Angela Merkel a entendu l’appel de François Hollande. La compassion ne suffit pas, avait dit la chancelière devant son Parlement avant de rencontrer le président de la République, qui était entre ses deux visites à Washington puis à Moscou. « Si l’on nous demande un engagement supplémentaire, nous ne le refuserons pas d’emblée », avait ajouté la chancelière. Elle savait déjà ce que souhaitait la France comme geste de solidarité concrète. Le ministre de la défense Jean-Yves Le Drian l’avait dit à sa collègue allemande, Ursula von der Leyen, dès le lendemain des attaques terroristes à Paris : « Nous n’y arriverons pas tous seuls ». Paris attendait de ses partenaires allemands une implication militaire sur les fronts où l’armée française est la plus sollicitée : en Afrique et au Proche-Orient.
Dans un premier temps il a semblé que la Bundeswehr se limiterait à « soulager » l’effort français au Mali.
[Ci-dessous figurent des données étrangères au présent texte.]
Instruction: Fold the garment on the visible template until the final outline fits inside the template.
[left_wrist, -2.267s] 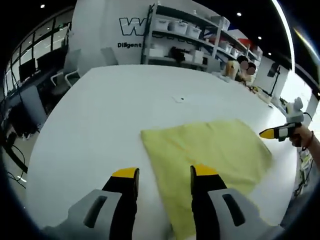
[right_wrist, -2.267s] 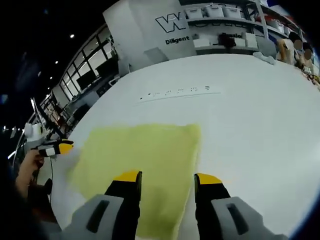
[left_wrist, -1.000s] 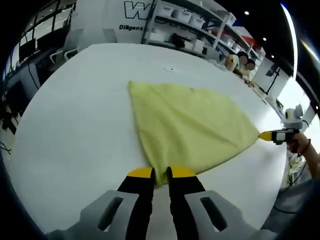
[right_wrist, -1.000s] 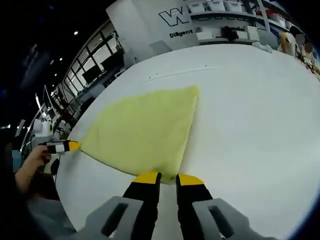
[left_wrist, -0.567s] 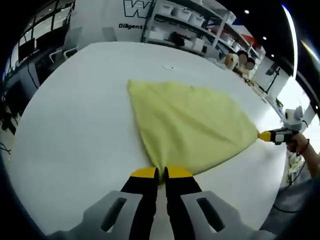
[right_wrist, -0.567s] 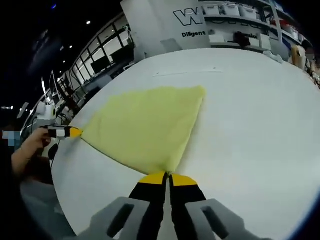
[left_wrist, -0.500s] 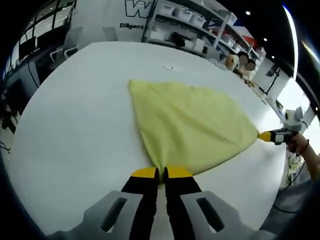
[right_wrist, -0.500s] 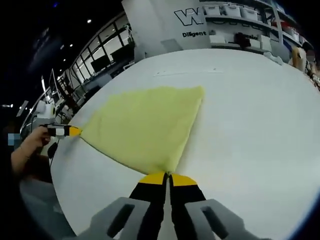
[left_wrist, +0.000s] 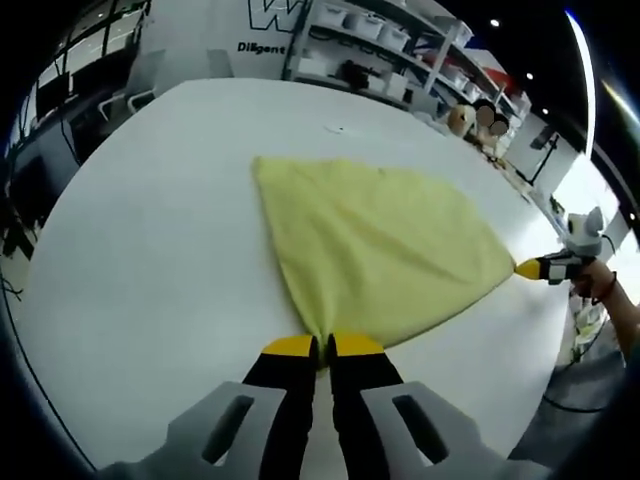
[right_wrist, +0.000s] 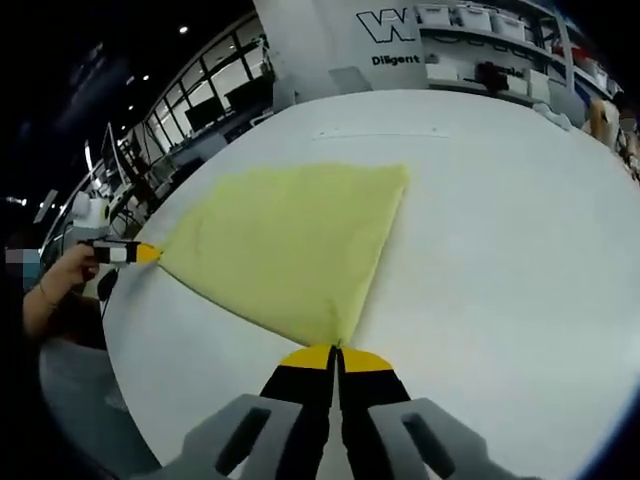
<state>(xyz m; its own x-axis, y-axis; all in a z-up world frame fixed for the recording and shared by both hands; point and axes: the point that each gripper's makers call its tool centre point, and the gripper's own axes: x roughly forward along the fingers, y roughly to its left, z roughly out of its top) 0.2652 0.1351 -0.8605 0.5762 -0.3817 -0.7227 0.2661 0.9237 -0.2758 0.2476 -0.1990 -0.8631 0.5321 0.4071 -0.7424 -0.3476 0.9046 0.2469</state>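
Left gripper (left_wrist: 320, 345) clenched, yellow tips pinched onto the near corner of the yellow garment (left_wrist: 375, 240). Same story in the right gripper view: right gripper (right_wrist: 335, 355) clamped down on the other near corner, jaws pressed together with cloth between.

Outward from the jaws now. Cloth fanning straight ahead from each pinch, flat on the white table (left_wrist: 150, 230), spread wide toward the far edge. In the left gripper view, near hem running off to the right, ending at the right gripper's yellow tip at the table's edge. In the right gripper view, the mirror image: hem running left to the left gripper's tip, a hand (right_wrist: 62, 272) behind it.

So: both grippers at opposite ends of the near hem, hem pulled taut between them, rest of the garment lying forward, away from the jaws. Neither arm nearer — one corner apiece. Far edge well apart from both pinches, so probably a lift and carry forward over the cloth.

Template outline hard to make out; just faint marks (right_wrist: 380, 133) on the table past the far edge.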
Depuis janvier 2013, avec l’opération Serval puis l’opération Barkhane, la France, avec quelques pays africains, se bat dans la bande sahélo-saharienne contre divers groupes de djihadistes, affiliés à Daech ou à Al-Qaida. L’Allemagne qui est déjà présente dans l’état-major de la force des Nations unies et dans l’équipe européenne de formation de l’armée malienne va accroître son contingent : 650 hommes dans la Minusma et 250 pour la formation.
Mais elle va faire plus. Alors qu’actuellement elle n’est présente en Irak que dans l’entrainement et l’armement des peshmergas kurdes, le gouvernement de Berlin a décidé de participer directement à la lutte contre Daech. C’est une première. L’Allemagne enverra quatre à six avions de reconnaissance Tornado, un satellite pour le recueil et la retransmission des renseignements, un Airbus ravitailleur en vol et la frégate « Hamburg » pour accompagner le porte-avions « Charles-de-Gaulle ».
Sans doute la Luftwaffe ne prendra-t-elle pas part aux bombardements contre Daech. Ce serait un pas que ni le gouvernement, ni le Bundestag, ni l’opinion publique ne sont prêts à franchir. Cependant, les décisions qui ont été annoncées après la rencontre Merkel-Hollande de Paris témoignent d’une prise de conscience à la fois de la menace que Daech fait peser sur l’ensemble des pays européens – et pas seulement sur ceux qui sont en pointe contre le djihadisme – et de la nécessité pour l’Europe de mettre fin à une division désastreuse. Les vingt-huit membres de l’UE sont encore loin de percevoir les risques et les objectifs de la même manière, que ce soit face au terrorisme, à l’arrivée des réfugiés ou à l’attitude à adopter par rapport à la Russie. Mais il est essentiel qu’au moins quelques-uns d’entre eux donnent l’exemple.
L’Allemagne a trouvé à juste titre dans son Histoire des raisons d’envisager avec réticence le recours à la force armée. Elle s’est dotée de garde-fous institutionnels qui empêchent les décisions solitaires des dirigeants. La Bundeswehr s’est voulue une « armée parlementaire » et seul le Parlement peut décider de son emploi. Jusqu’à maintenant il a toujours accompagné une évolution commencée après la réunification avec les guerres dans l’ex-Yougoslavie ou en Afghanistan. Alors que l’Allemagne s’était tenue à l’écart de l’intervention en Libye en 2011, le président de la République et les ministres des affaires étrangères et de la défense l’appelaient depuis 2013 à prendre dans le monde des responsabilités conformes à sa puissance économique. Jusqu’à présent, Angela Merkel, soucieuse de ne pas contrarier la majorité de ses concitoyens, était restée très discrète sur le sujet. Les attentats de Paris l’ont sortie de sa réserve, au nom de la solidarité européenne, prise souvent en défaut.